Notebook

A conversation about mangoes (or, letting go of my linguistic process)

After four years away, I am back in India, exploring spaces known and new. Some of this process of reentry has been eased by a certain muscle memory—the moments when, without thought, my unsoiled left hand has reached for a second serving of daal, or when my knees have gone slack in preparation to reach for an elder’s feet. But when it came to the recovery of my Hindi, a language in which I had never been fluent, it was clear that my ears’ memory was far sharper than my tongue’s. For every word I could speak, I could understand twenty more.

I started taking daily Hindi lessons again and set about my studies as best as I knew how. But no matter how many grammar rules I reviewed and flash cards I thumbed through, I mostly fell mute in conversation. My lag time was simply too long—by the time I had translated what I wanted to say into Hindi, the conversation had moved on, rendering my perfectly structured sentence perfectly irrelevant. So it seemed that the more I tried to speak in Hindi, the less I was able to do so.

It was a conversation about mangoes that changed everything.

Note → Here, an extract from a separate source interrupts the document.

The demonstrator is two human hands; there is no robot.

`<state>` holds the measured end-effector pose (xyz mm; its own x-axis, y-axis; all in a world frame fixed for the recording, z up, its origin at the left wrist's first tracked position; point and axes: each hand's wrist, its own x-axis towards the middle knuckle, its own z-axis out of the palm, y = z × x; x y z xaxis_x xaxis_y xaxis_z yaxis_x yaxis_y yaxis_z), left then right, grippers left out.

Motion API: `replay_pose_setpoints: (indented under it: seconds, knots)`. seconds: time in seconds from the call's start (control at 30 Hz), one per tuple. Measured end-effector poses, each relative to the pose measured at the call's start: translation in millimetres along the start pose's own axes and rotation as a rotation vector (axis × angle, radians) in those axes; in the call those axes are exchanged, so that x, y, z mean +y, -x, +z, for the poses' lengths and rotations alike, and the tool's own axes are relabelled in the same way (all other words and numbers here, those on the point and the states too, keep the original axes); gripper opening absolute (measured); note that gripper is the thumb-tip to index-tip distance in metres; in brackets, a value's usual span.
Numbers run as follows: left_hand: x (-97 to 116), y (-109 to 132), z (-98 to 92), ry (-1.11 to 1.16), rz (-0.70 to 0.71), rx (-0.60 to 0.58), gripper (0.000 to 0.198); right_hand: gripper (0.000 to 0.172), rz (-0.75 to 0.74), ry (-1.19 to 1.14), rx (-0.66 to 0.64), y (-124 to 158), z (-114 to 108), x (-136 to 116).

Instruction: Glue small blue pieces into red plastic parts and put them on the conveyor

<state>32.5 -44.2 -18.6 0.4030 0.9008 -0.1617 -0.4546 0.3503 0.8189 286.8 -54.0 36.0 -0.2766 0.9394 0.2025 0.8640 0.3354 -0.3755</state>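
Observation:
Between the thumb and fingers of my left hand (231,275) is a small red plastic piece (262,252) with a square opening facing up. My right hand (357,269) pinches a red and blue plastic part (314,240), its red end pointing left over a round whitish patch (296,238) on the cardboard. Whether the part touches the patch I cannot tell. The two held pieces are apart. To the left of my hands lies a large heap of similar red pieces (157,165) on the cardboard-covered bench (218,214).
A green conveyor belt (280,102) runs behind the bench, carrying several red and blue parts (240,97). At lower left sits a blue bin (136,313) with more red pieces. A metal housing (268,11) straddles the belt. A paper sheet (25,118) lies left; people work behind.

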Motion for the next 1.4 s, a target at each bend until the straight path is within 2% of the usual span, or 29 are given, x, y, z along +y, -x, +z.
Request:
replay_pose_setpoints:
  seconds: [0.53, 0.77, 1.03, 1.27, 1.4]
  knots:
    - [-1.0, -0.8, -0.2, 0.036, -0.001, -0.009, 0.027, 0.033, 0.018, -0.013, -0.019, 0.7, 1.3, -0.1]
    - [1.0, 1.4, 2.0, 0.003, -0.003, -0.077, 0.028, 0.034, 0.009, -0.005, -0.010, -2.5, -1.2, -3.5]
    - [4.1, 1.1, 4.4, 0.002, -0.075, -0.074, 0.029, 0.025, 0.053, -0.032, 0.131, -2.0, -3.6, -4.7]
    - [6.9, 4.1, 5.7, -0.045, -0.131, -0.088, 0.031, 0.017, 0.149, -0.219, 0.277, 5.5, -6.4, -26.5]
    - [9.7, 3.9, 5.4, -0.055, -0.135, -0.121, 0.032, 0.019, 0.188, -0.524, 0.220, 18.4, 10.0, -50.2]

My close friend had asked me to pick up some photos at the home of his brother, Narayan. Having never met Narayan before, I was so distracted by the question of how we would manage to communicate when we met that I didn’t consider what else might happen. As soon as I arrived at his apartment, Narayan disappeared into another room, leaving me on the couch facing his wife, Tota. Eager not to make the visit any more awkward, I decided to break the silence and ventured a few sentences in Hindi, introducing myself as a friend of her brother-in-law. Clearly surprised (and pleased) to hear me speaking Hindi, Tota began asking me questions. She served me chai, and the two of us kept talking. It wasn’t until I left that I realized I had just carried on a 45-minute conversation entirely in Hindi.

I couldn’t wait to get home to tell A what had happened. I told him how nice Tota was, how warmly and patiently she had listened to my Hindi, and the inexplicable ease with which I had been able to understand hers. “What did you talk about?” he asked. For the first time since I’d arrived, I couldn’t pick apart one of my conversations, the new vocabulary words I’d used or complicated sentences I’d (successfully) constructed. “We just… talked.”

There was, however, one sentence I could recall exactly. Tota had asked if mangoes were available in America. Haan, wahaa to milta hai, lekin… “Yes, they’re available, but…” I paused, trying to recall the verb “to grow” (or if I had ever even learned it). Unable to remember, I began again. Haan, milta hai, lekin bahar se aata hai, isliye veh bahut mahenge hain. “Yes, they’re available, but they come from outside, so they’re very expensive.”

It was then that I knew I had turned a corner. I had spent so much time translating from one language to another that my Hindi had become inextricably bound up in my English. I hadn’t been prepared to meet Tota, or to speak with her in Hindi, but this very lack of preparation had allowed me to circumvent my own (tortured) linguistic process. I had given up the project of how to say something, and instead just said it.

Weeks later I happened upon Tota at a concert. My ears were tuned into a raga when I heard another, yet more foreign sound—that of Tota speaking English. Hearing her fluency in my native tongue, far surpassing mine in hers, I was even more grateful for her patience, and her friendship. We have continued to meet, always speaking in Hindi. A few days ago she began to refer to me with tum, the informal pronoun, a marker of intimacy. No matter how broken my Hindi may be, I have found a true friend in Tota. No translation necessary.